- **Exercise objective**: Look through the data below for the line with "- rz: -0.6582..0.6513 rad" and the line with "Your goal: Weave", then transcribe exactly from the first through the second, leaving out all pictures.

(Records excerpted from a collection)
=== Section Start ===

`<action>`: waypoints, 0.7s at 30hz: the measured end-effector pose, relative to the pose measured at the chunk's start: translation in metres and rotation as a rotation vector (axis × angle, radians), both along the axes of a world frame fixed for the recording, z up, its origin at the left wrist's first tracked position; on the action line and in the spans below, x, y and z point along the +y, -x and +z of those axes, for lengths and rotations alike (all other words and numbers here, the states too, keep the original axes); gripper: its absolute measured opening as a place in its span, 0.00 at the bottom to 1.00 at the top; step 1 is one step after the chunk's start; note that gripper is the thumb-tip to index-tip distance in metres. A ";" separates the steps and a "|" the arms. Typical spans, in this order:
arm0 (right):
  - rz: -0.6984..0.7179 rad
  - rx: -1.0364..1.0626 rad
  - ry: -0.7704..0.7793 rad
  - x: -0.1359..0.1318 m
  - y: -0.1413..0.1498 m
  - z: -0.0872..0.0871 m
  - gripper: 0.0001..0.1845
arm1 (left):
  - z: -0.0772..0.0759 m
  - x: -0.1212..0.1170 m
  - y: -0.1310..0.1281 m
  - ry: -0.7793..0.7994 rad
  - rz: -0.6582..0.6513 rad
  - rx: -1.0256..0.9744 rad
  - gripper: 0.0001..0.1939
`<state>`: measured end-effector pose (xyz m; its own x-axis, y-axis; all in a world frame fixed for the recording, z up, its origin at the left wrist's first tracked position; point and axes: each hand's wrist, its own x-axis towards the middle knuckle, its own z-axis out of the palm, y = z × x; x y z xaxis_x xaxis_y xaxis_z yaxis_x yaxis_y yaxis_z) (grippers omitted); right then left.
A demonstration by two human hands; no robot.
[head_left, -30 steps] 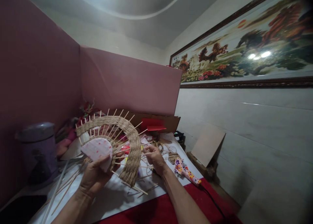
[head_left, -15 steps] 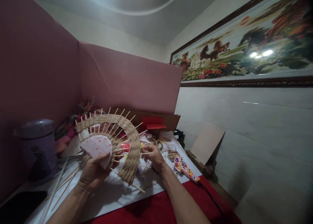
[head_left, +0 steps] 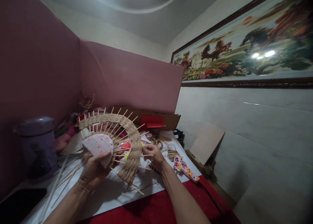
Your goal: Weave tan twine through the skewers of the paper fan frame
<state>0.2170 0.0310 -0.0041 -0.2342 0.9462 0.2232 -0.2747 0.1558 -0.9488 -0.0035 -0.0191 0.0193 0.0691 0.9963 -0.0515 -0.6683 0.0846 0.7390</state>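
A half-round woven fan point(head_left: 135, 139) of tan cord and thin wooden sticks is held up over the table. Its sticks spread outward and poke past the woven outer band. At its centre lies a half-disc of white cloth point(head_left: 97, 146) with red spots. My left hand point(head_left: 94, 171) grips this centre from below, thumb on the cloth and fingers behind. At the band's right edge, my right hand point(head_left: 155, 157) pinches the stick ends between thumb and fingers. Right of that hand, a flower-patterned glue gun point(head_left: 184, 170) lies on the table.
Loose sticks point(head_left: 66, 181) and a clear rod lie on the left, near a dark flat object point(head_left: 23, 199) and a lilac container point(head_left: 37, 149). Coils of cord point(head_left: 160, 143) and red paper point(head_left: 154, 122) are farther back. Red cloth point(head_left: 151, 207) covers the front edge.
The fan has shifted slightly right and turned a little. Both hands keep their hold on it, with the right fingers almost in the same place.
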 end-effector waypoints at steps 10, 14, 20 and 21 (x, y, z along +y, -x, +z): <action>0.014 -0.020 0.110 0.003 -0.006 -0.004 0.15 | -0.003 0.002 -0.001 -0.003 0.004 0.049 0.09; -0.006 -0.101 0.056 0.002 -0.005 -0.004 0.16 | -0.001 0.003 -0.001 -0.004 0.050 0.071 0.10; -0.078 -0.240 0.007 0.001 -0.009 0.000 0.12 | -0.001 0.006 0.005 -0.025 0.126 0.050 0.11; -0.077 -0.253 -0.006 0.001 -0.010 0.001 0.13 | -0.001 0.006 0.006 -0.024 0.127 0.053 0.10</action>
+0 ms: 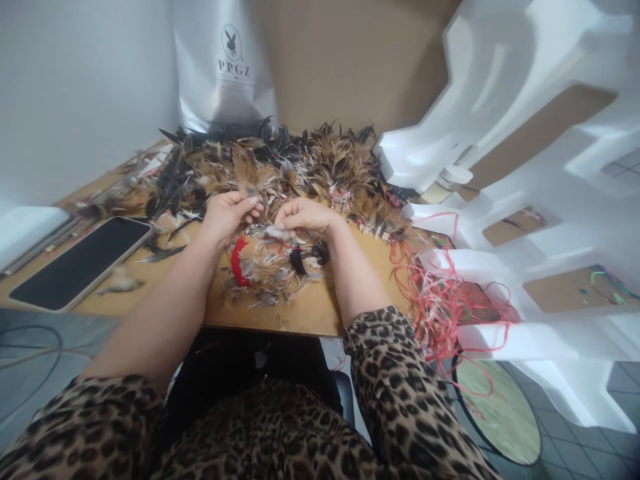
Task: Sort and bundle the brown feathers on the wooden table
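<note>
Leopard-print cloth covers us at six o'clock. Near the centre, our left hand has fingertips closed, on what we cannot tell; our right hand pinches pale fluff. Brown feathers lie at twelve, red strings at four, the phone at nine.
</note>
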`<state>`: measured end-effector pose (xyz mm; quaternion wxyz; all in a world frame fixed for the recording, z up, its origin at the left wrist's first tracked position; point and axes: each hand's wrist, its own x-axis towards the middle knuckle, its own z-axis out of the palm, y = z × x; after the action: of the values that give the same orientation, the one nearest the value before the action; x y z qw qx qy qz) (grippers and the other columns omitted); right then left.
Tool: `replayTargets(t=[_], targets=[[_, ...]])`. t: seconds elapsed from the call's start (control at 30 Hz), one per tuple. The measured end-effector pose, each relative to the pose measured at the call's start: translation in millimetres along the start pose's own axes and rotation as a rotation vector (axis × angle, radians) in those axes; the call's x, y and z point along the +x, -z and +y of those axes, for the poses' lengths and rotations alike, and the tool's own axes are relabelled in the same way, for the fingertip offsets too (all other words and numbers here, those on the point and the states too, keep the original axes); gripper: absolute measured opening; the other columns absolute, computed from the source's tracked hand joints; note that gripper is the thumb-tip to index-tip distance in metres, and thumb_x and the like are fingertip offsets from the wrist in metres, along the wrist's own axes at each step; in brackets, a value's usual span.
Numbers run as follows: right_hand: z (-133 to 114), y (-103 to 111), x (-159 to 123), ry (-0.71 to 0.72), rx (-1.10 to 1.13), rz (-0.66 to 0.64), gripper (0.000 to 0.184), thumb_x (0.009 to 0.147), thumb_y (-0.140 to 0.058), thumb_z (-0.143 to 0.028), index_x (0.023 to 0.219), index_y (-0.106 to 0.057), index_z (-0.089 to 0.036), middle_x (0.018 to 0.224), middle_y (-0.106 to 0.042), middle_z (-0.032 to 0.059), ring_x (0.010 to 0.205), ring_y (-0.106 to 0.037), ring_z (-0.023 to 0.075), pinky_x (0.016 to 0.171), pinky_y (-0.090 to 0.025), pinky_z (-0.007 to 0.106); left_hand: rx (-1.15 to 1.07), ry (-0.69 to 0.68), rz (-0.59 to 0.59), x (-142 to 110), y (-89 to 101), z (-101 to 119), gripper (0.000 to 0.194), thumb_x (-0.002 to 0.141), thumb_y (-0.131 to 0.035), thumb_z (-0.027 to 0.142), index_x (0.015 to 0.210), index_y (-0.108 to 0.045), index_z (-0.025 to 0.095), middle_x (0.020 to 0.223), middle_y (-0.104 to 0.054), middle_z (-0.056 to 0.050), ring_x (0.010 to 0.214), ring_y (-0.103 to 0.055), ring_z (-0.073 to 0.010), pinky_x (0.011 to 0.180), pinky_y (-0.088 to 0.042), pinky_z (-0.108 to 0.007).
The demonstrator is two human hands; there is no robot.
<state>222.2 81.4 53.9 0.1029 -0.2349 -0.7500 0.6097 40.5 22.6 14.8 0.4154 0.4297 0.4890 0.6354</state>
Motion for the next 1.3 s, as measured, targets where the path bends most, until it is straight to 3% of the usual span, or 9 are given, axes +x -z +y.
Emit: replayTargets(t=[0.07,0.23,0.37,0.57,0.8,0.93,1.03,1.17,1.3], targets=[[-2.9,2.2,-2.4,-0.018,-0.124,-0.042,0.024,0.063,-0.068,-0.028,0.075,-0.066,-0.008,0.055,-0.061,-0.0013,0.047,-0.048,0.0042,0.047,-0.037,0.015,-0.009,0.005,0.027,0.4,0.1,0.8,0.018,0.063,-0.071,0.027,0.073,-0.069,0.011,0.070,-0.068,-0.007,0.050,-0.055,-0.0070,0.044,-0.040,-0.016],[4.1,2.6,4.6,-0.085,-0.414,0.191,0.013,0.061,-0.064,-0.019,0.068,-0.068,-0.009,0.053,-0.059,-0.0015,0.047,-0.045,0.0044,0.048,-0.035,0.017,-0.012,0.003,0.053,0.5,0.0,1.4,0.019,0.063,-0.071,0.027,0.073,-0.068,0.011,0.071,-0.068,-0.007,0.052,-0.056,-0.0069,0.045,-0.041,-0.017],[11.2,-2.5,10.4,-0.147,-0.588,0.236,0.011,0.060,-0.060,-0.014,0.067,-0.068,-0.010,0.055,-0.059,-0.0004,0.049,-0.047,0.0060,0.049,-0.034,0.018,-0.014,-0.026,0.036,2.4,1.9,-1.7,0.021,0.064,-0.071,0.029,0.074,-0.069,0.011,0.071,-0.068,-0.007,0.052,-0.056,-0.0068,0.044,-0.040,-0.016],[15.8,-18.3,21.4,0.038,-0.836,0.360,0.019,0.068,-0.055,-0.018,0.081,-0.068,-0.015,0.075,-0.064,0.0010,0.067,-0.053,0.0106,0.065,-0.039,0.022,-0.009,-0.043,0.051,4.5,3.2,-4.1,0.022,0.064,-0.070,0.030,0.076,-0.069,0.011,0.071,-0.069,-0.007,0.051,-0.056,-0.0069,0.044,-0.041,-0.016],[14.8,-28.0,21.0,0.019,-1.215,0.282,0.024,0.073,-0.048,-0.016,0.089,-0.066,-0.020,0.100,-0.063,0.0078,0.091,-0.055,0.0196,0.078,-0.039,0.029,-0.044,0.009,0.068,3.5,1.4,-1.8,0.017,0.064,-0.071,0.025,0.073,-0.069,0.011,0.070,-0.068,-0.007,0.050,-0.056,-0.0068,0.043,-0.039,-0.016],[15.1,-15.3,16.0,-0.054,-1.041,0.337,0.014,0.071,-0.052,-0.018,0.072,-0.065,-0.014,0.074,-0.065,0.0054,0.068,-0.054,0.0131,0.065,-0.038,0.024,-0.082,0.041,0.054,2.4,1.6,-0.9,0.018,0.063,-0.071,0.025,0.074,-0.068,0.010,0.069,-0.067,-0.007,0.050,-0.055,-0.0056,0.042,-0.039,-0.014],[18.2,-1.2,13.1,-0.056,-0.690,0.356,0.010,0.068,-0.054,-0.017,0.064,-0.060,-0.011,0.058,-0.060,0.0010,0.053,-0.048,0.0078,0.055,-0.035,0.020,-0.124,0.077,0.055,1.8,2.0,0.3,0.018,0.064,-0.070,0.024,0.074,-0.067,0.009,0.068,-0.067,-0.007,0.049,-0.055,-0.0050,0.043,-0.039,-0.013],[17.9,8.3,11.2,0.001,-0.059,0.346,0.014,0.071,-0.059,-0.025,0.068,-0.058,-0.011,0.063,-0.062,0.0012,0.050,-0.049,0.0054,0.048,-0.035,0.017,-0.197,0.126,0.022,2.4,2.5,-0.6,0.014,0.067,-0.068,0.020,0.076,-0.067,0.009,0.068,-0.067,-0.006,0.049,-0.056,-0.0046,0.043,-0.041,-0.012],[12.8,1.8,14.7,0.066,0.266,0.423,0.022,0.063,-0.070,-0.030,0.069,-0.056,-0.012,0.062,-0.062,-0.0014,0.048,-0.048,0.0033,0.043,-0.032,0.014,-0.247,0.222,-0.056,2.5,0.7,-3.8,0.013,0.069,-0.066,0.017,0.078,-0.067,0.008,0.071,-0.068,-0.008,0.050,-0.058,-0.0055,0.042,-0.041,-0.012]])
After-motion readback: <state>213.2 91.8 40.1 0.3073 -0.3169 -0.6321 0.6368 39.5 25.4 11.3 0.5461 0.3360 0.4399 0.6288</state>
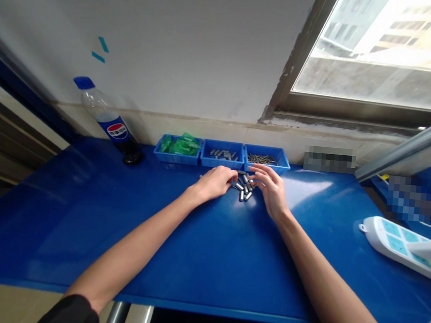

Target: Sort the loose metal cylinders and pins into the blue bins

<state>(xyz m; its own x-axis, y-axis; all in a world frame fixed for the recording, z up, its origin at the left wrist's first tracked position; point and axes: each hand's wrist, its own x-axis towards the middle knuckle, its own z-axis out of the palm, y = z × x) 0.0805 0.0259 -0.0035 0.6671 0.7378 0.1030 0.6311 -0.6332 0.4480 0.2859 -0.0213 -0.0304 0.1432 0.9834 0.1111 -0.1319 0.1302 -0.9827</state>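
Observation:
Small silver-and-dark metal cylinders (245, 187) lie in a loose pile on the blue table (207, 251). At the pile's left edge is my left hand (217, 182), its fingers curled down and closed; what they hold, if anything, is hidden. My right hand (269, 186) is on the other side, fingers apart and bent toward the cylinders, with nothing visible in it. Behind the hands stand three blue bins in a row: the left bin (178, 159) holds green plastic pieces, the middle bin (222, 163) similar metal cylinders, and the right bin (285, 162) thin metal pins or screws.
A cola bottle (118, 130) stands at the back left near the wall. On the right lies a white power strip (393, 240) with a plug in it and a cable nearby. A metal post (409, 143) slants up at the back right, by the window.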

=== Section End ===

- **Solution for this task**:
  - rz: -0.6582..0.6513 rad
  - rx: -1.0256..0.9744 rad
  - gripper: 0.0001..0.1939
`<state>`: measured end-effector pose (xyz m; its own x-axis, y-axis; all in a world frame fixed for the recording, z up, its origin at the left wrist's first tracked position; point and axes: each hand's wrist, its own x-axis towards the middle knuckle, its own z-axis out of the palm, y = z × x; x y z xaxis_x xaxis_y xaxis_z yaxis_x yaxis_y yaxis_z) (grippers omitted); right then left.
A demonstration by two human hands; no robot.
[head_left, -30 steps] 
[head_left, -15 steps] 
[head_left, +0 steps] 
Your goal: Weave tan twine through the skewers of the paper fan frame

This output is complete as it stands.